Economic development is now in an important transition phase, but heavy pollution caused by traditional high energy consumption has been paid more and more attention, while ceramic fiber synthesis has attracted a great deal of research interest at home and abroad. Compared to common high-temperature-resistant materials, nanofibers that possess well-defined size and large surface area-to-volume ratio are quite popular with a wide range of applications (He et al., 2012; Zhang et al., 2008). Numerous methods such as, drawing (Torquato et al., 2002), template-assisted synthesis (Lin et al., 2002; Liu et al., 2013), self-assembly (Hartgerink et al., 2001), electrospinning (Greiner and Wendorff, 2007; Li et al., 2016), centrifugal spinning (Zhang and Lu, 2014), and so on have been applied to prepare high-temperature-resistant nanofibers for energy materials.

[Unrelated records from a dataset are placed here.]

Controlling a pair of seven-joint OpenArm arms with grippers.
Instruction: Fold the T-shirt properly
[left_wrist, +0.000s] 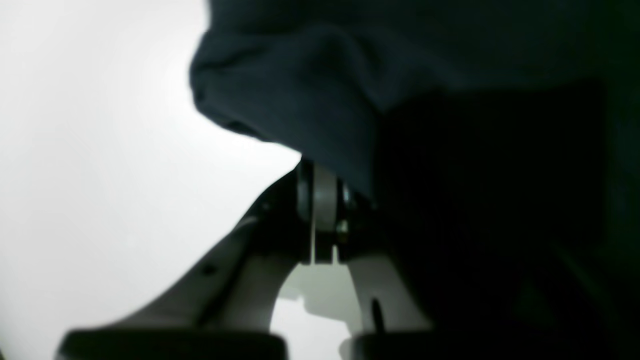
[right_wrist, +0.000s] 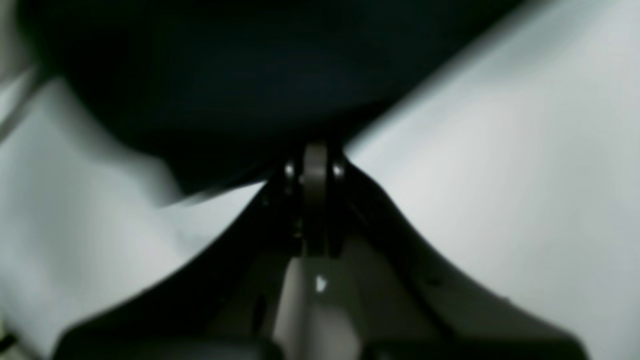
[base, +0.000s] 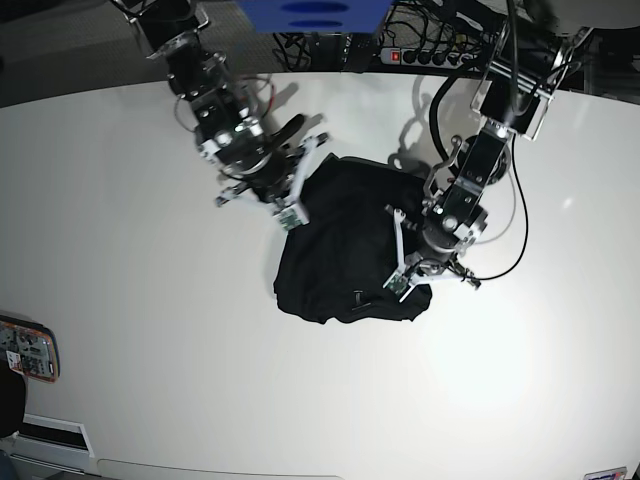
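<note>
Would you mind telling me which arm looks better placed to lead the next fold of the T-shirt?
Neither clearly; probably both together. The left gripper is shut on the T-shirt at its near-right edge, the right gripper on its far-left edge. Holding opposite sides, they could carry the bunched cloth as a pair.

A bunched black T-shirt (base: 345, 245) occupies the middle of a wide white table (base: 150, 200), and both arms crowd it. The right gripper (base: 291, 214) stands at the cloth's far-left edge, jaws pinched together on the fabric; the left gripper (base: 398, 283) presses in at the near-right edge, likewise clamped on cloth. The shirt fills the gap between the two. Bare tabletop stretches to the left, to the right and along the whole near side, broken only by a small flat device (base: 27, 349) at the near-left edge. Along the far edge, a blue box (base: 313, 14), a power strip (base: 440, 57) and trailing cables (base: 500, 215) close the way.
</note>
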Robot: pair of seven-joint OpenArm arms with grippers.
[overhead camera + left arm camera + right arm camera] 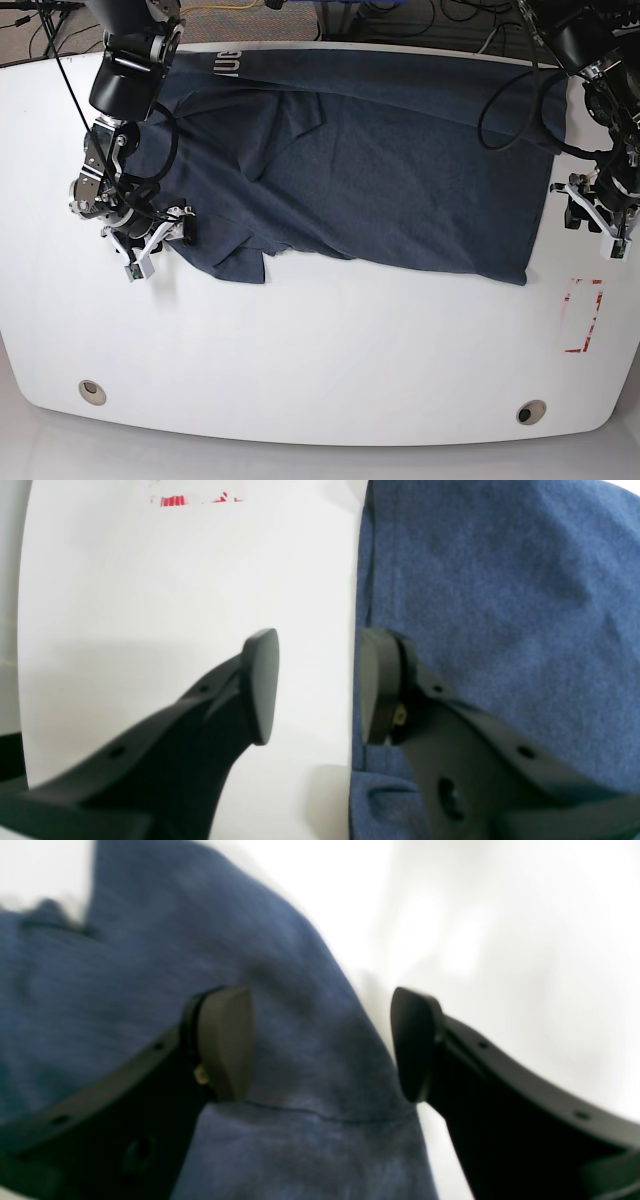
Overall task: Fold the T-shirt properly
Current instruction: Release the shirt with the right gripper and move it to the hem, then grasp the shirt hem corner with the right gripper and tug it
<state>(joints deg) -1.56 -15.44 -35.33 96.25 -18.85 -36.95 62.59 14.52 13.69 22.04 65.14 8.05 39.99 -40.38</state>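
The dark navy heathered cotton T-shirt [370, 160] lies spread across the far half of the white oval table [300, 350], wrinkled, bottom-left corner folded. Only the base view shows the whole layout, plus white lettering [228, 64] at the far edge, too small to read, and a red-outlined marking [583, 316] near the right rim. Left wrist view: left gripper [316, 687] spread, empty, one finger over the shirt's hem edge, one over bare table. Right wrist view, blurry: right gripper [322, 1045] spread wide, straddling a shirt edge, not pinching.
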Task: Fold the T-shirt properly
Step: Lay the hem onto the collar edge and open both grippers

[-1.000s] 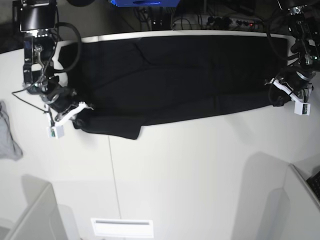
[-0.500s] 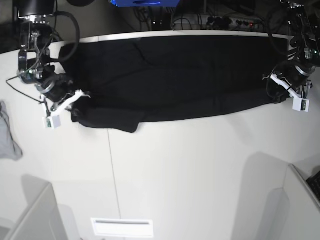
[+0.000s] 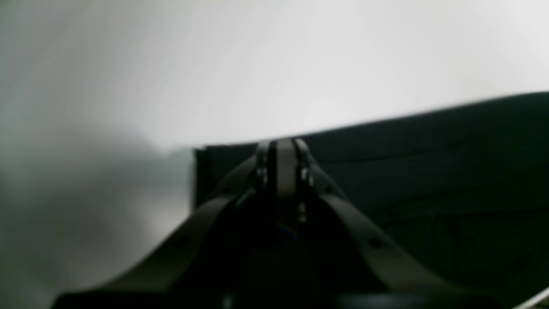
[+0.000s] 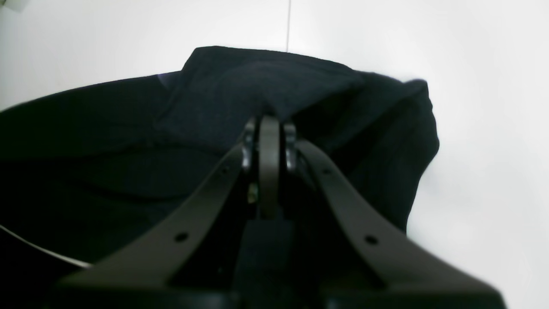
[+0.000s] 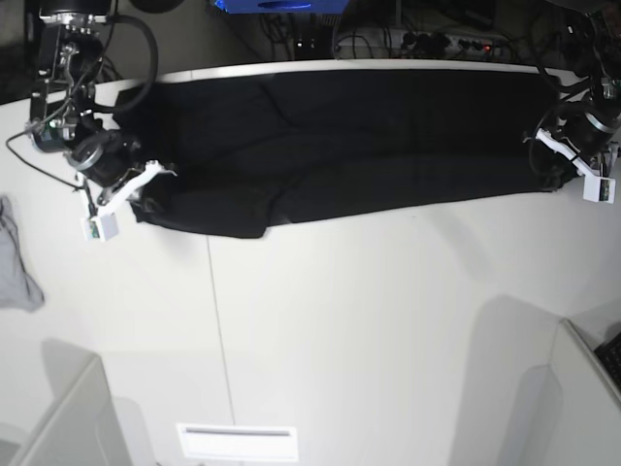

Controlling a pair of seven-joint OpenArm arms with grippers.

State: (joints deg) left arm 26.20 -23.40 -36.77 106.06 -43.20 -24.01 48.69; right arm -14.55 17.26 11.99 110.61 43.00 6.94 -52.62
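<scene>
At the far left edge of the base view a grey cloth (image 5: 17,260) lies crumpled on the white table (image 5: 369,320), well apart from everything else. A thin dark seam (image 5: 219,330) runs down the tabletop from the shirt's near edge toward the lower part of the frame, and a white slotted plate (image 5: 236,443) sits at the bottom, left of centre. Pale panels rise at the lower left and lower right corners.

In the upper left, the right gripper (image 5: 136,194) has its jaws together, clamped on a bunched corner of the T-shirt (image 5: 359,146); the right wrist view shows the black cloth humped over the closed tips (image 4: 269,122), with bare white table beyond it.

The T-shirt stretches as a long black band across the upper part of the frame, along the table's far edge, with folds and a doubled flap at its left near side. No print shows.

Behind the table, at the top of the frame, the room is dark: cables, a power strip (image 5: 456,43) and a blue object (image 5: 277,5).

In the upper right, the left gripper (image 5: 558,180) is likewise closed, pinching the shirt's other end; in the blurred left wrist view the tips (image 3: 281,148) meet at the cloth's edge.
</scene>
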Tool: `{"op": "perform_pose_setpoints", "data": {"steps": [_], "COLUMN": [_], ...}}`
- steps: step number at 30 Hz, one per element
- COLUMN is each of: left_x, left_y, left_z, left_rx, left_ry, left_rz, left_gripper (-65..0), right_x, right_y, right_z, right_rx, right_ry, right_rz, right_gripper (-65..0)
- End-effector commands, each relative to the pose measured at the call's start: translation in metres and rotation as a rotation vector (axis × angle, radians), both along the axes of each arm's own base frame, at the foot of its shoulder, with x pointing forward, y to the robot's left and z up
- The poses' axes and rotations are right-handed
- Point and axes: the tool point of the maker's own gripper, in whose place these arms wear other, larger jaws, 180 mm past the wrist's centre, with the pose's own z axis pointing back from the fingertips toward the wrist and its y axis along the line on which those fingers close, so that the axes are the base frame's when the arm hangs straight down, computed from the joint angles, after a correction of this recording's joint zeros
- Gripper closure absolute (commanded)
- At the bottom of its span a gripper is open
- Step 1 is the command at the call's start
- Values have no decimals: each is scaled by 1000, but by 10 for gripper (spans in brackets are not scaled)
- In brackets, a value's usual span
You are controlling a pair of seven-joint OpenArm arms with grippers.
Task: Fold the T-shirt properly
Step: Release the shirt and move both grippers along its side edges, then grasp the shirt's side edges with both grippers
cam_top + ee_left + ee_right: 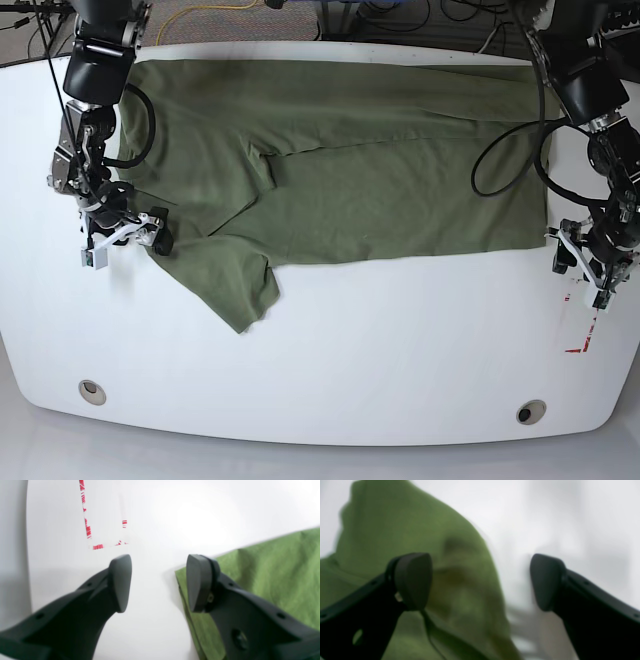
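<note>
The olive-green T-shirt (360, 170) lies spread across the far half of the white table (330, 370), with one sleeve (235, 285) sticking out toward the front left. My left gripper (158, 582) is open just off the shirt's front right corner (262, 580); one finger (200, 582) sits over the cloth's edge and the other over bare table. In the base view the left gripper (585, 262) is low at that corner. My right gripper (481, 581) is open beside the shirt's left edge (420, 530), blurred, and holds nothing. It appears in the base view too (125, 235).
Red tape marks (87, 527) lie on the table beyond the left gripper, also near the right edge (580, 330). Two round holes (92, 391) (531, 411) sit near the table's front edge. Cables (400, 20) run behind the table.
</note>
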Motion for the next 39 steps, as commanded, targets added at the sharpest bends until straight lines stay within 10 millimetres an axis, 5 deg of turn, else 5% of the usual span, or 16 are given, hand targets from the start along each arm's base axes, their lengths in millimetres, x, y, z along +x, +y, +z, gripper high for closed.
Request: {"op": "perform_pose_setpoints", "data": {"steps": [1,9,12,26,39], "left_x": [6,4,2,-1,9], "left_y": [6,7,8,8,1], "left_z": [15,1,-10,-41,-73], "left_rx": [13,-14,-36,-110,-186], "left_ry": [-45,-10,21,82,204], "left_rz": [4,13,22,45,40], "left_gripper": [-329,-329,-329,-332,-333], "right_x": [16,16,16,17,17], "right_y": [-7,9,16,27,27], "right_z": [18,11,8,5,5], "right_rx": [-15,-22,-25,-6,-8], "right_ry": [-42,-20,-11,-12,-12], "right_rz": [5,53,74,82,85], "right_gripper": [-591,-588,-534,-16,-6]}}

Electrospinning is recognized as a simple and efficient technique for the production of polymer nanofibers (Liu and He, 2018; Yang et al., 2011), but its yield cannot meet the urgent needs of commercial applications and, therefore, bubble-spinning is proposed and some research evolvements have been achieved so far (Chen et al., 2014; Liu and He, 2017; Zhao et al., 2017). Because this method of spinning is to use polymers’ or melts’ broken bubbles or membranes for fabrication of nanomaterials, it can be a good candidate for the mass production of nanofibers (He, 2012). If the bubble wall remains unbroken under critical condition, there will be more polymer jets produced for the one same bubble. Therefore, the parameters are controlled to form a novel and efficient way for achieving abundant nanofibers by continuous unbroken bubbles, which is called critical bubble electrospinning.

Zirconium dioxide (ZrO₂) fibers, a kind of one-dimensional (1D) inorganic metal oxides, are arguably one of the most fascinating materials owing to the unique mechanical and high-temperature resistance, which are widely applied in insulation (Lewis, 2013), filtration (Bass et al., 2012; Biswas et al., 2012; Khan et al., 2013; Maximous et al., 2010), enhancement component for ceramics (Kanka, 2011), solar cells (Koo et al., 2011), batteries (Kusachi et al., 2012), and catalysts (Cheung and Gates, 1998). Due to a combination of unique properties such as superior refractoriness, good mechanical strength, high ionic conductivity, low thermal conductivity, high thermal expansion coefficient and excellent corrosion resistance (Ali and Raj, 2010), ZrO₂ thin films are in greater demand (Li et al., 2015).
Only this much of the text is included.